__Exercise goal__: If a line in the records contains the word "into", count it; state the resulting number and nothing more.

__Study material__:
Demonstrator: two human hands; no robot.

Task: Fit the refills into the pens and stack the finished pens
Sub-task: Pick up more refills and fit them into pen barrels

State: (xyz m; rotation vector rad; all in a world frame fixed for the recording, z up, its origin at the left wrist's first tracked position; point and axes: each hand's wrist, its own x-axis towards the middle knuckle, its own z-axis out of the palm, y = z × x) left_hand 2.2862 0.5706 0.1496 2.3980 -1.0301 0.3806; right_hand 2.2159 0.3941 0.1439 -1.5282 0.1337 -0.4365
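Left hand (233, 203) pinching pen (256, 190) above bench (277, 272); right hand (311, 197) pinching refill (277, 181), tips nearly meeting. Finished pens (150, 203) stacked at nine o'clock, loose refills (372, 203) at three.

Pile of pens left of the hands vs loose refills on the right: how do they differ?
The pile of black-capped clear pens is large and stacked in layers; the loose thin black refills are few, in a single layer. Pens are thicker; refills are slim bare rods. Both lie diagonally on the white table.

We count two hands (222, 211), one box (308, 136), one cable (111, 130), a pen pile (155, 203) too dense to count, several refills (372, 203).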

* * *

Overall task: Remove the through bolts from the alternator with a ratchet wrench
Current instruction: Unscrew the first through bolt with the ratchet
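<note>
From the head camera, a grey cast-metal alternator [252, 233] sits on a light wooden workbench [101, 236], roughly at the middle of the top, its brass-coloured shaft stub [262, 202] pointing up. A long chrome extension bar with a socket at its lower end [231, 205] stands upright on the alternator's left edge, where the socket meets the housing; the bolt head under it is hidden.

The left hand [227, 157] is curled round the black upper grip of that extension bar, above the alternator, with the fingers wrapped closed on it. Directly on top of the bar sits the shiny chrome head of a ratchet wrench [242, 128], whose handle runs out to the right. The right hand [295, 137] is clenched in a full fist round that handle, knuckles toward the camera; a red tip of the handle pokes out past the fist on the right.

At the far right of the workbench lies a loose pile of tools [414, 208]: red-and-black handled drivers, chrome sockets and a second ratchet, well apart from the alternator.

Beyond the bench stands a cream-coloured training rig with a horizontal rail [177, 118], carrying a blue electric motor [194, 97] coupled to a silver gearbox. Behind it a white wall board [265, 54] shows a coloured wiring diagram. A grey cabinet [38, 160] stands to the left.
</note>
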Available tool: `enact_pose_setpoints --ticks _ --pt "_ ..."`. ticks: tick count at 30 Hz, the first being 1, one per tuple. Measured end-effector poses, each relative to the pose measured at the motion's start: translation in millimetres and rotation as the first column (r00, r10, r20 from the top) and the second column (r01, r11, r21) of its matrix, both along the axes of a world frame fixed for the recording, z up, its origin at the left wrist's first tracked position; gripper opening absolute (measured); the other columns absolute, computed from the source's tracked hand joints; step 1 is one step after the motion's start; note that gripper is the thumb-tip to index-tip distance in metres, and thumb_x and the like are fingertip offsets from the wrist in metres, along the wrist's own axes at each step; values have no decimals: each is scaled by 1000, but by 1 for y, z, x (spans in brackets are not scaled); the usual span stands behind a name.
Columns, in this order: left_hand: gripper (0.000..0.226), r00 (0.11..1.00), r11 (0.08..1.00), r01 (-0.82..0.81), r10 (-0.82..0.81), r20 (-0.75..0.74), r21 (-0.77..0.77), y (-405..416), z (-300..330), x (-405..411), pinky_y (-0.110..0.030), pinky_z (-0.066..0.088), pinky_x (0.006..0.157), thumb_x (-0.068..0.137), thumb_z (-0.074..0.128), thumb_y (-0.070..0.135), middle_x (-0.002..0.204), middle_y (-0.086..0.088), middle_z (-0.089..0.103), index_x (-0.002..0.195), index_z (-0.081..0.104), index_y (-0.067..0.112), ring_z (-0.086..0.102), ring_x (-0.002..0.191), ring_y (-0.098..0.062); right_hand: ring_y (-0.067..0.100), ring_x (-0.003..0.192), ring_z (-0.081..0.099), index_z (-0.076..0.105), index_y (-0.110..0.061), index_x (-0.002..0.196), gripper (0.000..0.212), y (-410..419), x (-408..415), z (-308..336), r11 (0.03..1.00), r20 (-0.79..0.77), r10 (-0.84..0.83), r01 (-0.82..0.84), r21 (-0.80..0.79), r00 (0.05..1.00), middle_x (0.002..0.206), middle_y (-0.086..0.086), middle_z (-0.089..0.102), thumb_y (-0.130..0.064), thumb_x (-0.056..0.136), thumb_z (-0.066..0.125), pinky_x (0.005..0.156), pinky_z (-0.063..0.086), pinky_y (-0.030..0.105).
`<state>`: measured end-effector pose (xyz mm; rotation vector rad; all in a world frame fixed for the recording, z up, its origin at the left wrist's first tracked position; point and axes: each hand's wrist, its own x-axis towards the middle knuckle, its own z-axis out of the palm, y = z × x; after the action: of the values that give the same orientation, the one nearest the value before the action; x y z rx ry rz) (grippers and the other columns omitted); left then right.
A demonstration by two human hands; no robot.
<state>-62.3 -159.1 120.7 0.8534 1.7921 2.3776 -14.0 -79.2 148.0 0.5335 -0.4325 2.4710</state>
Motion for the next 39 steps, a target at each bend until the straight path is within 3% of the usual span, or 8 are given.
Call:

__Result of the task__: 2